- HOW TO COMPLETE THIS TASK
Every line from the one containing "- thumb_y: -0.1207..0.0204" to the one containing "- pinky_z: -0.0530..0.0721" in the records below, both included, must be set down exactly, and no other line.

- MATERIAL SHOWN

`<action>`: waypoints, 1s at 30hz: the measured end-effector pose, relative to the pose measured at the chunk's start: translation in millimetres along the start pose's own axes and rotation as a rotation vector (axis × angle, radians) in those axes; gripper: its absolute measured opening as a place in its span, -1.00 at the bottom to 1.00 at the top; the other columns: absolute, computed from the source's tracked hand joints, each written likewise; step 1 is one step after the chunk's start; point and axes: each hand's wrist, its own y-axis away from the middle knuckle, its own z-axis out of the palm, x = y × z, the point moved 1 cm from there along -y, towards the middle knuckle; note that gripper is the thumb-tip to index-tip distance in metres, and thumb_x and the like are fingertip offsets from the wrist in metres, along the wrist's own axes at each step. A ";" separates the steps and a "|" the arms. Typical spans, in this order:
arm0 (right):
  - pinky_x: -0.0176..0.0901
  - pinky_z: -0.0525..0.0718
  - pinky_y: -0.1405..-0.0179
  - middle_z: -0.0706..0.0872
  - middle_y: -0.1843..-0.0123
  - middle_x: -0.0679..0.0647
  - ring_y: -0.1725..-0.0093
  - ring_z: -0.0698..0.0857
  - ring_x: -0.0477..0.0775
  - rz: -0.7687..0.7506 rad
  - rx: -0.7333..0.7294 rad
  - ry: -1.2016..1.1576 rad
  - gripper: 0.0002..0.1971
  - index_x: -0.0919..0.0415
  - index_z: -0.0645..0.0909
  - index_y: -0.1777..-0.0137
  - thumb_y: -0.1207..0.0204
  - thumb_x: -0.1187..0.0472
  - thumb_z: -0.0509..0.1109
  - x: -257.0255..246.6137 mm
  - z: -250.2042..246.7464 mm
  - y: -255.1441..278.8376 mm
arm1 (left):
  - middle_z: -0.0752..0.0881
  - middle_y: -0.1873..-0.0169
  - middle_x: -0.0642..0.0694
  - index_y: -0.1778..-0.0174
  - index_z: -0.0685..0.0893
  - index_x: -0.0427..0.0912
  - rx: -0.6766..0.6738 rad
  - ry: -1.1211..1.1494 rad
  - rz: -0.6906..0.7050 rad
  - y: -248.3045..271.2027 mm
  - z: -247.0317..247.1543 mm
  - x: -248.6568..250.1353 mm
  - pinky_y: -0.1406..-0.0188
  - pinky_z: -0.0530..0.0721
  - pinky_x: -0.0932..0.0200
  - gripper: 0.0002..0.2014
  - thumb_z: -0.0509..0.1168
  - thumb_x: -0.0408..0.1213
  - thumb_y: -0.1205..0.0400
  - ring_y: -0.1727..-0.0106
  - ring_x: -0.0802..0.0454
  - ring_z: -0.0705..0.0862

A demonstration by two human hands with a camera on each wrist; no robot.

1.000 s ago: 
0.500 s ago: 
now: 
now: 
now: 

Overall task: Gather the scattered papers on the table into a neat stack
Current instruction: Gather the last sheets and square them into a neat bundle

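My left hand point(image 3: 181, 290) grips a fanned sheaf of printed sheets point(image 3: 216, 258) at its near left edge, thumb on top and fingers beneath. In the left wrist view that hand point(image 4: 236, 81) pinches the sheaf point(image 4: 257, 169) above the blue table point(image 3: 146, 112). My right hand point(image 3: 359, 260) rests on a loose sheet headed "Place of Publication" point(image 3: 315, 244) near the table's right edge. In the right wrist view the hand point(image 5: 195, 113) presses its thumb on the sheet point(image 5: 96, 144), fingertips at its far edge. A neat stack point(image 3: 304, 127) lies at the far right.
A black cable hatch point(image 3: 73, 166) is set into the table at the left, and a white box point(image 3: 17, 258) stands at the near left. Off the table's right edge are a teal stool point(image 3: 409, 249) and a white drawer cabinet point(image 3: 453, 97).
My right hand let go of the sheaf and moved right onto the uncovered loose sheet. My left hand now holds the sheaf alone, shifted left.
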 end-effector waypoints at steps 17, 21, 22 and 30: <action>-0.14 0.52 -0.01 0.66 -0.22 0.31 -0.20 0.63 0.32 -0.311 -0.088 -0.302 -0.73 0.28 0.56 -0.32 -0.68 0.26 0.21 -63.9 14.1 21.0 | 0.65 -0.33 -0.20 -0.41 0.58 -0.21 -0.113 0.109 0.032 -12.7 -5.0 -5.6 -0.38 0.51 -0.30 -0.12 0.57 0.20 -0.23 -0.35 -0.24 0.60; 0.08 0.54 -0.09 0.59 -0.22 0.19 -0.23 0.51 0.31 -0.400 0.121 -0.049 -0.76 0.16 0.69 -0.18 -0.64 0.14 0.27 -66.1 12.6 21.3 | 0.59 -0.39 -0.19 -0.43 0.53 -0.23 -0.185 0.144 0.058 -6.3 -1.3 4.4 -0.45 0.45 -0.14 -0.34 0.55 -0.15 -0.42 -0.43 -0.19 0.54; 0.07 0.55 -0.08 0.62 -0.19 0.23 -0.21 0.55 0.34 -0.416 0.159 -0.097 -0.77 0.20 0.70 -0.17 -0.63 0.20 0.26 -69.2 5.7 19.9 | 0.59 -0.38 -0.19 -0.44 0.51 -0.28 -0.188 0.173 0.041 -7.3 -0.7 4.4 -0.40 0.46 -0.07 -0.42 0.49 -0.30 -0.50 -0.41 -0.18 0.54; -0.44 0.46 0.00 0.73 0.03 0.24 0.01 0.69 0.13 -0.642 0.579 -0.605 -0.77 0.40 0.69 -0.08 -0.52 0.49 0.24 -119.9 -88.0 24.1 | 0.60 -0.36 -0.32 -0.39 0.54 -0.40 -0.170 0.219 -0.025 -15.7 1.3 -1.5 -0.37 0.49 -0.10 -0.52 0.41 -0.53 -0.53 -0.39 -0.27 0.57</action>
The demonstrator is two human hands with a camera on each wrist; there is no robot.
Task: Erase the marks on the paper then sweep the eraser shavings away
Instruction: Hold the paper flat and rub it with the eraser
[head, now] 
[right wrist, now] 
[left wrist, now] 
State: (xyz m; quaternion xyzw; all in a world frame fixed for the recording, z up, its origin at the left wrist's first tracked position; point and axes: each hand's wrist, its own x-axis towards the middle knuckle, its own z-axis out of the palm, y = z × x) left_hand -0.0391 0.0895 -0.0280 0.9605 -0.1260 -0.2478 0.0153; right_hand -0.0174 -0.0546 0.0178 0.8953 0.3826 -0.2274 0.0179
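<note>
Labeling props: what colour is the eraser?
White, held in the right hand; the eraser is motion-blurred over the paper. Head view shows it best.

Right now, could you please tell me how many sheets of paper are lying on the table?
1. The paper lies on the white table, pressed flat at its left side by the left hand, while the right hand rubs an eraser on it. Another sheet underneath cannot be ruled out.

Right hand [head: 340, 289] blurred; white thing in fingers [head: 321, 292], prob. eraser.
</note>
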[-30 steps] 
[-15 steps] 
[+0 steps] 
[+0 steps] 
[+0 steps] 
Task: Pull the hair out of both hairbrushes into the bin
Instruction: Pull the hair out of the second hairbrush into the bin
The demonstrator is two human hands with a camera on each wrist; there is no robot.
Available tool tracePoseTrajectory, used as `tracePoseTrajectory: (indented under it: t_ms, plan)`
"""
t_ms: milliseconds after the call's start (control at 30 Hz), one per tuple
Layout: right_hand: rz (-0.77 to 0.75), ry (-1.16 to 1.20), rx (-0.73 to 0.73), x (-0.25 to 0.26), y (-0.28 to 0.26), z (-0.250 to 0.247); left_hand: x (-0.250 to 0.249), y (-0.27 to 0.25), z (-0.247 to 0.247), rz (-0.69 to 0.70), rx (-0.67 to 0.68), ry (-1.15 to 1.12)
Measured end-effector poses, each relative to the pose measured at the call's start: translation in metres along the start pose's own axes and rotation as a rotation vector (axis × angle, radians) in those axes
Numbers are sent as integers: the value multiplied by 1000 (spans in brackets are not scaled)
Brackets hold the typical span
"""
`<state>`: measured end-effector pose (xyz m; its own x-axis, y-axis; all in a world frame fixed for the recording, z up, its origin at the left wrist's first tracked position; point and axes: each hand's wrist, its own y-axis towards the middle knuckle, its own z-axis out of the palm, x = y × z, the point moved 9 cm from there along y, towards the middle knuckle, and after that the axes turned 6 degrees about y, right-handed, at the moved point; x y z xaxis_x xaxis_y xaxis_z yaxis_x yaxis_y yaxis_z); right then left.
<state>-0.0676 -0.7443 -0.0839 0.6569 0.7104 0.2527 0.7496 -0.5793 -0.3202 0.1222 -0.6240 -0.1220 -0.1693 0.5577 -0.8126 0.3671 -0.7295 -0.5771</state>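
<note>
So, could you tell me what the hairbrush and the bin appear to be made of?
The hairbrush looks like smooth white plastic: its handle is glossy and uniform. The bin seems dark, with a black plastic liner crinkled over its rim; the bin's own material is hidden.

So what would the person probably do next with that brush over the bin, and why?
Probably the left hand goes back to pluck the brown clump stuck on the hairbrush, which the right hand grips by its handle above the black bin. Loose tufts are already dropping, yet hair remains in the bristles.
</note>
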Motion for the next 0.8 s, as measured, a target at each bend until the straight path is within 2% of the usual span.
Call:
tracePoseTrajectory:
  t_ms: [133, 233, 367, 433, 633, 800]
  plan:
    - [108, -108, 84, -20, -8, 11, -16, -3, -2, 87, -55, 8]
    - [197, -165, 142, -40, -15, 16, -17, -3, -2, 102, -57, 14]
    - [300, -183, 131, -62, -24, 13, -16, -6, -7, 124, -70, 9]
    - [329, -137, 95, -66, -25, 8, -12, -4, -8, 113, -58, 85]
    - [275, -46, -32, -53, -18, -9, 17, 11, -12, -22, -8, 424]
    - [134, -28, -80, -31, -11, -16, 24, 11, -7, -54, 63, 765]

- WRITTEN RESPONSE
  - thumb_y: -0.1207..0.0204
  - thumb_x: -0.1187..0.0472
  - thumb_z: -0.0509..0.1109
  - x: -257.0255..246.6137 mm
  - z: -250.2042..246.7464 mm
  - y: -255.1441..278.8376 mm
arm1 (left):
  - middle_z: -0.0752..0.0881
  - middle_y: -0.1873..-0.0169
  - middle_x: -0.0642..0.0694
  - index_y: -0.1778..-0.0174
  - index_z: -0.0685..0.0893
  - index_x: -0.0427..0.0912
  - rx: -0.6766..0.6738 rad
  - ry: -1.1211..1.1494 rad
  - rz: -0.6906..0.7050 rad
  - y: -248.3045..271.2027 mm
  - z: -247.0317..247.1543 mm
  - x: -248.6568..250.1353 mm
  - pinky_y: -0.1406..-0.0188
  - pinky_z: -0.0530..0.0721

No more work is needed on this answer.